The study evaluates the impact multidisciplinary program :the four partner agencies: the Hume Riverina Legal Service, Wodonga Flexible Learning Centre, Northeast Support and Action for Youth Inc., and Albury Wodonga Aboriginal Health Service have all been keen to engage in reflective practice and learn how they can work together to provide holistic, client- centred and culturally respectful practice. The research also explores what works for young people and uses Dr Curran's benchmarks to measure impact including: engagement, capacity & capability, confidence, empowerment, collaboration and reach.
It seems fitting, to no longer describe the Invisible Hurdles initiative as a ‘project’, as it has now been operating since 2015. For this reason, in this report, the third research evaluation report for the program, entitled, ‘Going Deeper’ -The Invisible Hurdles Stage III Research and Evaluation Final Report (2022) i’.
This has been a seven year study and is now one of the longest independent empirical studies into a legal assistance program in Australia. This report is the third report in seven years and has enabled some longer term comparisons as the program now can enable impacts over time to be measured, a rare thing in many service studies.
The connections between the Invisible Hurdles Program and the agencies are vital to the communities they serve. Without the program, many Aboriginal young people would experience reduced access to justice, the gaps would grow even wider, and many young people would continue to experience the complications of their ongoing, complex legal problems. This leads to poor social determinant of health outcomes, as evidenced in the data and case studies in this report. However, integrated and multidisciplinary practice when done well, can change lives and have a positive impact.
When applying the collaborative measurement tool, the evaluator found full integration by the Invisible Hurdles Program and the individual agencies. There is evidence of continuing collaboration despite some the setbacks of COVID-19 and in fact there has been a shift from collaboration to partnership on the measures for the benchmarks. The long-term nature of the program enabled it to use the trust and relationships already established to ride the COVID-19 storm and not only continue service but make necessary adaptations, innovate, and continuously reach young people and their supports.

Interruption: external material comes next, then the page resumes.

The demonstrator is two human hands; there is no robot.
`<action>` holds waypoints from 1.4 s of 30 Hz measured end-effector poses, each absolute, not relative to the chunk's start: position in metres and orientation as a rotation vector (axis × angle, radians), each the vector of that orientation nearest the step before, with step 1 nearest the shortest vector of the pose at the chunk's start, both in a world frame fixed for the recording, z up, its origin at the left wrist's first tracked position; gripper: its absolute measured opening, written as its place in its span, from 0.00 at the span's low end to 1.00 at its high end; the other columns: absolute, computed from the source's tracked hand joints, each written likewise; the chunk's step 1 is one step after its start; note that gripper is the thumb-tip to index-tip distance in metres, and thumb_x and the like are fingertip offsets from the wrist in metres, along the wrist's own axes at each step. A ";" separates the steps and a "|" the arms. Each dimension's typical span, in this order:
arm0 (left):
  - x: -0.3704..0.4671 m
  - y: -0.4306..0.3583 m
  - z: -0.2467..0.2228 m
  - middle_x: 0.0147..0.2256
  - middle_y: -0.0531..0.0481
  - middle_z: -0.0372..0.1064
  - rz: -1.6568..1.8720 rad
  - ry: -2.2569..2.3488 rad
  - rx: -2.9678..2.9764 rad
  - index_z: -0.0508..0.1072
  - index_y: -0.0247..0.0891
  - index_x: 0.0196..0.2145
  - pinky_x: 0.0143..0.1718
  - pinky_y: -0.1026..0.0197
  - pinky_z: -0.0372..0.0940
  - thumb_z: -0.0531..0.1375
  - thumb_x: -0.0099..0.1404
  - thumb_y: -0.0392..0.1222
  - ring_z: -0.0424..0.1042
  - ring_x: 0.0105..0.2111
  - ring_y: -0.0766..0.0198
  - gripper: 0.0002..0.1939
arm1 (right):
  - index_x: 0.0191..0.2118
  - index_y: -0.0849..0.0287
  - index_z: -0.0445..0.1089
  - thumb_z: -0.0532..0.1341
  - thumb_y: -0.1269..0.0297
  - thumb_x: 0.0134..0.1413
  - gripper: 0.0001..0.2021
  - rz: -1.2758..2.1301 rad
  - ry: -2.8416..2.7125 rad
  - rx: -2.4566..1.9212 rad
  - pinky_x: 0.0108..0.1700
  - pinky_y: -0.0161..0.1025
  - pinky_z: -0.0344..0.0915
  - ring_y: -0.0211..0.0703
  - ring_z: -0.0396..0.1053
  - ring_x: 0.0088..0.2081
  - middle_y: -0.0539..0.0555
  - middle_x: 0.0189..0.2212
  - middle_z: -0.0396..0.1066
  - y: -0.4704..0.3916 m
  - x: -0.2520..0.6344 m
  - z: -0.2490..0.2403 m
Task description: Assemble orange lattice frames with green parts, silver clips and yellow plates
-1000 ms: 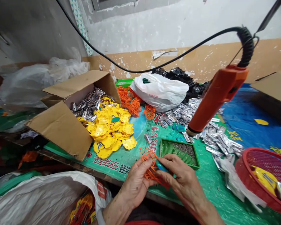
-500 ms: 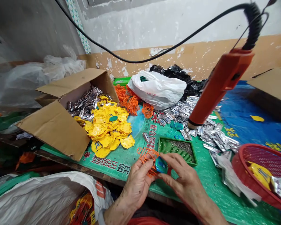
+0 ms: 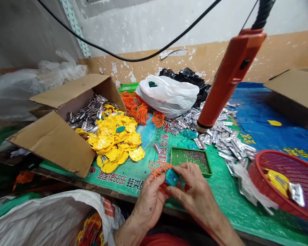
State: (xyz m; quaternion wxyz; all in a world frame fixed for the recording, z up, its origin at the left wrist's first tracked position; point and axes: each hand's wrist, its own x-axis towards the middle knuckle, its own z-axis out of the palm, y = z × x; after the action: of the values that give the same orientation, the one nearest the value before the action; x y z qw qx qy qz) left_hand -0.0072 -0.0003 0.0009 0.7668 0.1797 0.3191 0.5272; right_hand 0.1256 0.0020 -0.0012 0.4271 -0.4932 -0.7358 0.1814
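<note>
Over the table's front edge my left hand (image 3: 150, 198) is closed around an orange plastic lattice piece (image 3: 157, 169), its open bars sticking up past the fingers. Thumb and fingers of my right hand (image 3: 193, 186) pinch a translucent teal plastic piece (image 3: 171, 177) against the lattice's right side. Whether the two pieces are joined is hidden by my fingers. Just beyond my right hand lies a green tray (image 3: 171, 158) with small metal screws (image 3: 199, 158). A red electric screwdriver (image 3: 224, 82) hangs tip-down behind the tray, held by neither hand.
Yellow plastic pieces (image 3: 118, 136) spill from a tipped cardboard box (image 3: 59, 140) at left. More orange lattices (image 3: 138, 112), a white bag (image 3: 169, 97) and silver metal parts (image 3: 220, 136) lie behind. A red basket (image 3: 269, 201) stands right; an open white sack (image 3: 53, 218) is lower left.
The teal piece has shifted left against the orange lattice, its flat face turned more toward me. My right fingers follow it. The view has swung slightly, so the screwdriver appears farther left.
</note>
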 end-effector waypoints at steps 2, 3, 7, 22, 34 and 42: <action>-0.007 -0.001 -0.001 0.41 0.45 0.75 1.163 0.704 0.367 0.77 0.36 0.43 0.33 0.65 0.66 0.62 0.61 0.37 0.72 0.38 0.62 0.12 | 0.45 0.58 0.70 0.69 0.69 0.45 0.19 0.478 -1.864 -1.260 0.36 0.45 0.63 0.47 0.61 0.37 0.54 0.33 0.64 0.002 0.125 -0.001; -0.007 -0.001 -0.003 0.41 0.45 0.75 1.171 0.710 0.354 0.77 0.36 0.42 0.32 0.66 0.66 0.63 0.61 0.37 0.72 0.37 0.63 0.11 | 0.45 0.58 0.69 0.69 0.69 0.45 0.18 0.491 -1.875 -1.273 0.36 0.45 0.62 0.47 0.60 0.36 0.54 0.32 0.64 0.002 0.125 -0.001; -0.006 0.000 -0.009 0.38 0.46 0.76 1.197 0.724 0.322 0.77 0.34 0.40 0.30 0.67 0.65 0.64 0.60 0.37 0.72 0.35 0.64 0.10 | 0.43 0.57 0.70 0.69 0.72 0.43 0.18 0.499 -1.902 -1.327 0.36 0.45 0.60 0.47 0.59 0.36 0.53 0.32 0.63 0.001 0.126 0.001; -0.007 -0.004 -0.009 0.40 0.49 0.76 1.198 0.738 0.380 0.76 0.39 0.43 0.38 0.66 0.68 0.64 0.58 0.33 0.73 0.37 0.65 0.14 | 0.42 0.56 0.72 0.66 0.74 0.44 0.16 0.570 -1.801 -1.383 0.36 0.43 0.62 0.46 0.60 0.36 0.53 0.32 0.64 0.002 0.114 0.000; -0.006 -0.008 -0.010 0.40 0.51 0.74 1.179 0.791 0.463 0.76 0.40 0.41 0.42 0.62 0.66 0.64 0.56 0.32 0.72 0.38 0.63 0.15 | 0.42 0.58 0.71 0.62 0.74 0.47 0.14 0.523 -1.792 -1.405 0.36 0.44 0.61 0.47 0.60 0.36 0.55 0.33 0.64 -0.008 0.106 -0.008; -0.005 -0.008 -0.008 0.35 0.51 0.73 1.139 0.879 0.546 0.76 0.39 0.39 0.38 0.62 0.65 0.64 0.54 0.33 0.70 0.34 0.63 0.12 | 0.39 0.60 0.72 0.63 0.74 0.45 0.12 0.688 -1.740 -1.353 0.32 0.40 0.63 0.44 0.61 0.33 0.52 0.29 0.62 -0.009 0.110 -0.008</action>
State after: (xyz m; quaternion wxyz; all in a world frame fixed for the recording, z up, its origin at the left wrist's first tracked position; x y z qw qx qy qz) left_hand -0.0053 -0.0075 -0.0084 0.7182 0.2469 0.3976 0.5149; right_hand 0.1101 -0.0086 -0.0082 0.4042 -0.5361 -0.6893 0.2723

Many other agencies may also take some lessons from the elements discussed in this report, evidenced in the data that enabled the Invisible Hurdles Program to go from strength to strength and build responsive service delivery models. This was despite all the challenges presented to the partner agencies.
The legal and trusted intermediaries work seamlessly to identify and assist clients, referral pathways are clear and functional, and a high level of reflective practice is occurring. They demonstrated innovation, changed their practice and were flexible and available continuing to build relationships of trust and finding ‘work arounds’ when confronted with problems.

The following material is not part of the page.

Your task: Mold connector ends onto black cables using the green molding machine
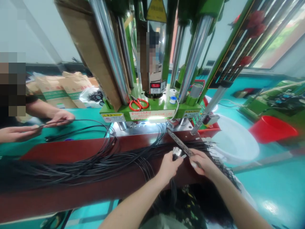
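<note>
My left hand point(168, 168) is closed around a bundle of black cables, whose silvery connector ends point(176, 152) stick up above the fingers. The cables hang down below that hand. In my right hand point(203, 163) I grip a long, narrow metal bar point(179, 142) with markings or slots along it. Its far tip reaches the lit steel plate point(135, 128) of a green press. Several black cables point(160, 135) run from that plate down towards the brown tabletop. Both hands are close together, over the front of the table.
A long heap of black cables point(95, 167) covers much of the brown table point(59, 197). Red-handled scissors point(138, 104) lie on the green press point(114, 109). At left, a co-worker's hands point(59, 117) hold a cable. A white basin point(238, 143) and red bucket point(271, 128) stand at right.
</note>
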A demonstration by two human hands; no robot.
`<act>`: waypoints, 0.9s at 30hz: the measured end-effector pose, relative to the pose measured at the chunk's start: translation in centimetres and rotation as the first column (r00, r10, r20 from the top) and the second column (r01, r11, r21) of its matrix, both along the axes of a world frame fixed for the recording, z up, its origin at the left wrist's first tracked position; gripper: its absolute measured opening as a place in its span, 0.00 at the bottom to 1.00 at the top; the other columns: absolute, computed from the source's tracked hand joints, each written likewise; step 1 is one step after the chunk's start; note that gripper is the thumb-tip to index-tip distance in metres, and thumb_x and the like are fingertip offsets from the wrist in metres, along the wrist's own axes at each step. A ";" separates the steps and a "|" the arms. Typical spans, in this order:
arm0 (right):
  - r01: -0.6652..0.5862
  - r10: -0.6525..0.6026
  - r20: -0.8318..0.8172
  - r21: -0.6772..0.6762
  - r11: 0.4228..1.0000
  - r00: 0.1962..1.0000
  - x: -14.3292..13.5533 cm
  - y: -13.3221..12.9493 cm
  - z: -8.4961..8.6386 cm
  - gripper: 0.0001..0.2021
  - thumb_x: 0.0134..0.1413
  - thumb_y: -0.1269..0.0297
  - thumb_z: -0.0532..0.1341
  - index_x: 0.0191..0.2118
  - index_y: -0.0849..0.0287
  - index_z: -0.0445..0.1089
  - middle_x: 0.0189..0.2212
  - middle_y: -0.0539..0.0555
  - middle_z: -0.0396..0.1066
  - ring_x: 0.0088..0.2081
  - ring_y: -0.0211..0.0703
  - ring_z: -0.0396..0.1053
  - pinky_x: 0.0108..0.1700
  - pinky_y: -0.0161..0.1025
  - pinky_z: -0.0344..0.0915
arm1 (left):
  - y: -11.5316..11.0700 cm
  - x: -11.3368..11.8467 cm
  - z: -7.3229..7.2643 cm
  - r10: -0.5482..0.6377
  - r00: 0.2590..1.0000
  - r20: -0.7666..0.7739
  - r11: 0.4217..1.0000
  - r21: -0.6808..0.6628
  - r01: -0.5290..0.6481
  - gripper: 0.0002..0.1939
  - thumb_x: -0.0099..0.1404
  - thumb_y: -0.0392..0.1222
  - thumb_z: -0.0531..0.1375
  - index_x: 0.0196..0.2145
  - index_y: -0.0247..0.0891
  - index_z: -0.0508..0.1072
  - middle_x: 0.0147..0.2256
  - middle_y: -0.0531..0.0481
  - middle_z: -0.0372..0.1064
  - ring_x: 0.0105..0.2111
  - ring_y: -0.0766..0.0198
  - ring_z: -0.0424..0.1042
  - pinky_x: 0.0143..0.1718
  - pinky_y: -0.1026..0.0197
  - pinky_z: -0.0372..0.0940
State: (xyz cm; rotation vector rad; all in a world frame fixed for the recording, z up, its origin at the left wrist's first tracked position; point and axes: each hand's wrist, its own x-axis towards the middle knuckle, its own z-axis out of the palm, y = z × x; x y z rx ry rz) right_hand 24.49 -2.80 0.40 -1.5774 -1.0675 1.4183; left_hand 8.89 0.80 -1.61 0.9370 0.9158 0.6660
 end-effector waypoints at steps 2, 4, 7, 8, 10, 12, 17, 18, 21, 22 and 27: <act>0.149 -0.143 -0.142 0.033 0.988 0.980 -0.7 -0.8 -0.4 0.17 0.51 0.58 0.53 0.45 0.61 0.62 0.13 0.41 0.55 0.09 0.26 0.43 0.10 0.27 0.36 | -0.2 0.8 0.0 -0.031 0.999 -0.030 0.999 0.024 0.032 0.15 0.46 0.47 0.64 0.27 0.35 0.65 0.13 0.62 0.50 0.11 0.78 0.47 0.11 0.71 0.40; 0.230 -0.214 -0.201 0.061 0.971 0.956 -1.2 -1.0 -0.6 0.20 0.52 0.52 0.53 0.46 0.61 0.62 0.12 0.42 0.55 0.09 0.26 0.43 0.10 0.27 0.37 | -0.3 1.4 0.1 -0.051 0.997 -0.050 0.998 0.040 0.053 0.15 0.46 0.46 0.64 0.27 0.34 0.67 0.13 0.61 0.52 0.12 0.77 0.49 0.12 0.71 0.41; 0.261 -0.232 -0.218 0.120 0.958 0.948 -1.4 -0.9 -0.8 0.21 0.54 0.51 0.52 0.47 0.61 0.63 0.11 0.42 0.55 0.09 0.27 0.44 0.10 0.27 0.38 | -0.4 1.9 0.0 -0.054 0.997 -0.063 0.997 0.053 0.057 0.15 0.46 0.47 0.63 0.27 0.34 0.68 0.14 0.60 0.53 0.12 0.76 0.49 0.12 0.71 0.42; 0.269 -0.239 -0.209 0.132 0.954 0.948 -1.4 -0.9 -0.9 0.21 0.54 0.51 0.51 0.47 0.61 0.63 0.12 0.42 0.56 0.09 0.27 0.45 0.10 0.27 0.39 | -0.4 2.0 0.0 -0.050 0.997 -0.065 0.997 0.055 0.054 0.15 0.46 0.48 0.63 0.27 0.34 0.67 0.14 0.60 0.53 0.13 0.76 0.49 0.12 0.71 0.42; 0.281 -0.254 -0.180 0.149 0.948 0.950 -1.3 -1.0 -1.3 0.22 0.54 0.51 0.52 0.48 0.60 0.63 0.12 0.43 0.57 0.09 0.27 0.46 0.10 0.27 0.40 | -0.4 2.0 -0.1 -0.044 0.996 -0.073 0.997 0.062 0.049 0.16 0.46 0.49 0.63 0.26 0.34 0.67 0.14 0.60 0.53 0.13 0.76 0.49 0.12 0.71 0.42; 0.285 -0.265 -0.132 0.165 0.944 0.955 -1.4 -1.1 -1.4 0.23 0.53 0.51 0.52 0.50 0.61 0.62 0.12 0.43 0.58 0.09 0.27 0.47 0.10 0.27 0.40 | -0.3 2.0 -0.3 -0.042 0.995 -0.091 0.995 0.090 0.050 0.15 0.47 0.49 0.63 0.25 0.35 0.66 0.14 0.60 0.54 0.13 0.76 0.49 0.12 0.71 0.42; 0.245 -0.246 -0.012 0.159 0.956 0.969 -2.0 -1.3 -1.0 0.28 0.50 0.49 0.53 0.53 0.64 0.60 0.14 0.45 0.59 0.10 0.28 0.50 0.11 0.28 0.45 | -0.4 2.0 -0.6 0.011 0.993 -0.119 0.948 0.316 0.027 0.11 0.50 0.44 0.60 0.21 0.35 0.63 0.17 0.57 0.57 0.17 0.74 0.53 0.17 0.70 0.49; 0.245 -0.245 -0.015 0.152 0.957 0.969 -2.0 -1.4 -1.0 0.29 0.50 0.49 0.54 0.52 0.64 0.60 0.14 0.45 0.59 0.10 0.28 0.50 0.11 0.28 0.45 | -0.4 2.0 -0.6 0.015 0.993 -0.116 0.941 0.337 0.025 0.11 0.51 0.44 0.60 0.21 0.35 0.62 0.18 0.57 0.58 0.17 0.74 0.54 0.17 0.70 0.50; 0.298 -0.287 -0.088 0.158 0.941 0.954 -1.9 -1.4 -1.2 0.27 0.50 0.50 0.55 0.52 0.63 0.61 0.13 0.44 0.58 0.10 0.28 0.49 0.10 0.28 0.44 | -0.1 1.8 -0.5 -0.002 0.996 -0.084 0.960 0.277 0.025 0.12 0.53 0.47 0.57 0.23 0.37 0.61 0.16 0.58 0.57 0.14 0.74 0.53 0.15 0.69 0.49; 0.327 -0.309 -0.127 0.162 0.931 0.943 -1.8 -1.4 -1.4 0.26 0.50 0.51 0.55 0.52 0.62 0.61 0.13 0.44 0.58 0.10 0.27 0.48 0.10 0.27 0.43 | 0.1 1.7 -0.4 0.015 0.998 -0.065 0.970 0.242 0.002 0.12 0.54 0.49 0.56 0.24 0.37 0.61 0.16 0.59 0.55 0.13 0.74 0.53 0.14 0.69 0.48; 0.427 -0.379 -0.279 0.136 0.894 0.882 -1.1 -1.4 -2.3 0.25 0.50 0.53 0.57 0.54 0.56 0.58 0.16 0.44 0.60 0.10 0.27 0.48 0.10 0.26 0.42 | 0.6 1.4 0.2 0.099 0.993 0.065 0.995 0.012 -0.100 0.17 0.55 0.56 0.54 0.28 0.39 0.59 0.15 0.63 0.46 0.12 0.76 0.45 0.12 0.72 0.42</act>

The evaluator commends the Invisible Hurdles model to other services hoping to find an effective model that could be replicated. However integrated service partnerships and multi-disciplinary practice is not easy, and relationships must be organic, have common values and shared focus. Dialogue and trust are key. The research participants also note part of the success of the Invisible Hurdles Program has not only been the nature of the service but its use of research to ensure all decisions and practice flow from a solid evidence base. Multiple participants told us that they could not imagine the service not being there – it is now so integrated it would do harm if it were pulled apart through a lack of or inadequate funding.
The report is detailed and explains the methodology, provides some of the data collected, the analysis, findings and recommendations that go beyond this specific program to shape and inform replicable models and that should be of value to funders and policy & decision-makers in service delivery across disciplines.